ABSTRACT
Introduction
Amyotrophic lateral sclerosis (ALS) is a rapidly progressive neurodegenerative disease involving both upper and lower motor neurons and resulting in increasing disability and death 3–5 years after onset of symptoms. Over 40 large clinical trials for ALS have been negative, except for Riluzole that offers a modest survival benefit, and Edaravone that modestly reduces disease progression in patients with specific characteristics. Thus, the discovery of efficient disease modifying therapy is an urgent need.
Areas covered
Although the cause of ALS remains unclear, many studies have demonstrated that neuroinflammation, proteinopathies, glutamate-induced excitotoxicity, microglial activation, oxidative stress, and mitochondrial dysfunction may play a key role in the pathogenesis. This review highlights recent discoveries relating to these diverse mechanisms and their implications for the development of therapy.
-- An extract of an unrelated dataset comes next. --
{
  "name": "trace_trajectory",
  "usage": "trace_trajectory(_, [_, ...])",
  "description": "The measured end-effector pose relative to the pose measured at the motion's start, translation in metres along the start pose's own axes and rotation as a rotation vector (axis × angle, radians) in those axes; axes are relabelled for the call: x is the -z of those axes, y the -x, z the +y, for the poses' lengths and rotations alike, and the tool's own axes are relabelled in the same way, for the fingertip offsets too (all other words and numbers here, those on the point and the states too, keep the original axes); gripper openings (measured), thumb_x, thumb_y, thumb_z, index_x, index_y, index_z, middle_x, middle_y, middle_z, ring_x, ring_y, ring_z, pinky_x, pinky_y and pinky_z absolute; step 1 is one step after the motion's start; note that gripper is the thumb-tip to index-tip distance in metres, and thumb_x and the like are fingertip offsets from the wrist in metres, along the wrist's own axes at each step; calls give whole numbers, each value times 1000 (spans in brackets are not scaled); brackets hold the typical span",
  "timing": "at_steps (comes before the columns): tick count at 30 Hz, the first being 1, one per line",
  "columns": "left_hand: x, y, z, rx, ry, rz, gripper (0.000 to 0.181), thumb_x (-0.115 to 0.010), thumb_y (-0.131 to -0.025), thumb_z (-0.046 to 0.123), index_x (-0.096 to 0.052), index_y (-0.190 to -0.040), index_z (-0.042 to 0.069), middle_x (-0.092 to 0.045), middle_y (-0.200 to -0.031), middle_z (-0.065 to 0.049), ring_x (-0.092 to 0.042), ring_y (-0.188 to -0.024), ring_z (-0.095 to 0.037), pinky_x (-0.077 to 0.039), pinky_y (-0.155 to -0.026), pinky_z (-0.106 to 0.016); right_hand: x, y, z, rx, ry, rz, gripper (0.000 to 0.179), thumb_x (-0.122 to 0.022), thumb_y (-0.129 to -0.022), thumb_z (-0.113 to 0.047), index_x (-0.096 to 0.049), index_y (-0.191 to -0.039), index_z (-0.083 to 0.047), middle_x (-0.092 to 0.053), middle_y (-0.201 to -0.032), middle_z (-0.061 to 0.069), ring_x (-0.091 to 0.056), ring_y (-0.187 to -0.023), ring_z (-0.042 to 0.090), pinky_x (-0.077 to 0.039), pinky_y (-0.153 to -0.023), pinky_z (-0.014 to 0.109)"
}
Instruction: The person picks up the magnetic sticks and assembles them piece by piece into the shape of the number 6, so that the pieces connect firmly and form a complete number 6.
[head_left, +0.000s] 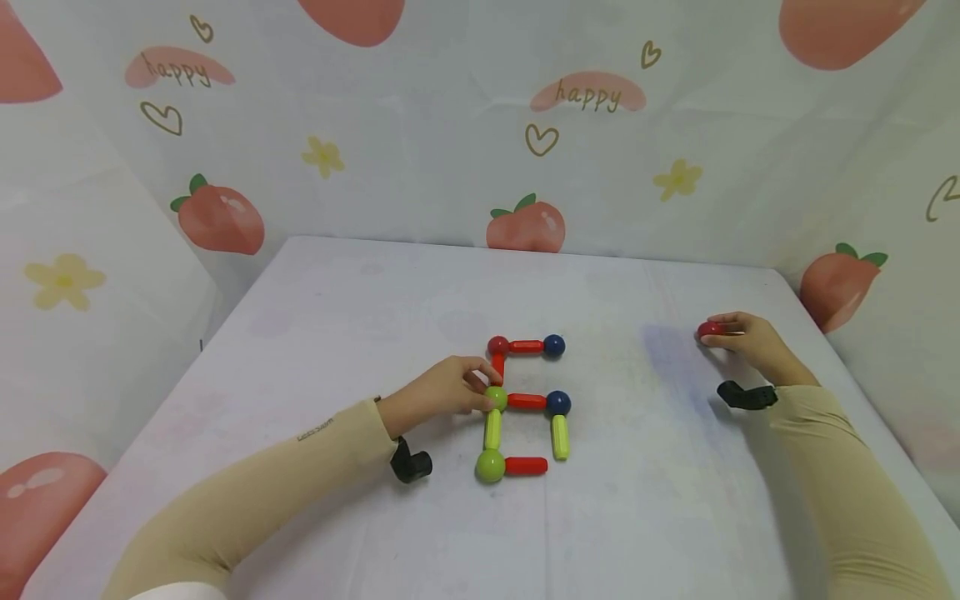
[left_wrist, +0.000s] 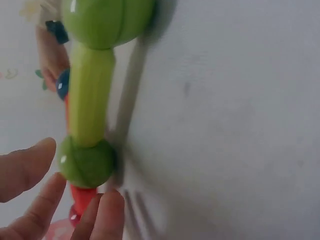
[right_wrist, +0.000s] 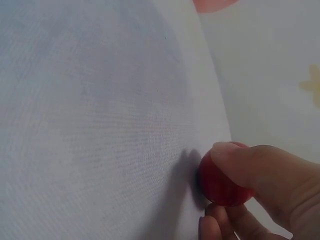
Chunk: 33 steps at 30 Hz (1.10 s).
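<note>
On the table, a flat figure of balls and rods lies in the middle. My left hand (head_left: 442, 387) holds its middle green ball (left_wrist: 87, 162), with bent fingers about the ball and near the upright red rod (head_left: 498, 367). A yellow-green rod (left_wrist: 91, 95) runs from that ball to a larger-looking green ball (head_left: 491, 466). Off to the right, my right hand (head_left: 757, 346) pinches a loose red ball (right_wrist: 222, 180) between thumb and fingers, at or just above the table surface.
The figure also has a red ball (head_left: 498, 346), an upper dark blue ball (head_left: 554, 346), a lower dark blue ball (head_left: 558, 403), a hanging yellow-green rod (head_left: 560, 437) and a bottom red rod (head_left: 527, 466). A patterned cloth (head_left: 435, 125) hangs behind the table.
</note>
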<state>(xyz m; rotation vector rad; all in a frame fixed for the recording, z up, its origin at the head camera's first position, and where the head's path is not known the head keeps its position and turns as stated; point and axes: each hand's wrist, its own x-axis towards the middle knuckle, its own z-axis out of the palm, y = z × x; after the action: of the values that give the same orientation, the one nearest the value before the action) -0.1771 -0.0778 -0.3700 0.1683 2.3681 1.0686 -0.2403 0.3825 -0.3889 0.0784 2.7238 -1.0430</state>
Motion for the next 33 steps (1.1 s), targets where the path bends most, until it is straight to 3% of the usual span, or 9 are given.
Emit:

Ongoing phase 2 clinical trials aimed to interfere with these pathophysiological mechanisms are discussed.
Expert opinion
This review describes the challenges that the discovery of an efficient drug therapy faces and how these issues may be addressed. With the continuous advances coming from basic research, we provided possible suggestions that may be considered to improve performance of clinical trials and turn ALS research into a ‘fertile ground’ for drug development for this devastating disease.
Disclosures
Peer reviewers on this manuscript have no relevant financial or other relationships to disclose.
Declaration of interest
C. Lunetta received compensation for consulting services from Neuraltus, Cytokinetics, Mitsubishi Tanabe Pharma Europe and Italfarmaco and has received funds from ARISLA and Italian Ministry of Health. The authors have no other relevant affiliations or financial involvement with any organization or entity with a financial interest in or financial conflict with the subject matter or materials discussed in the manuscript apart from those disclosed.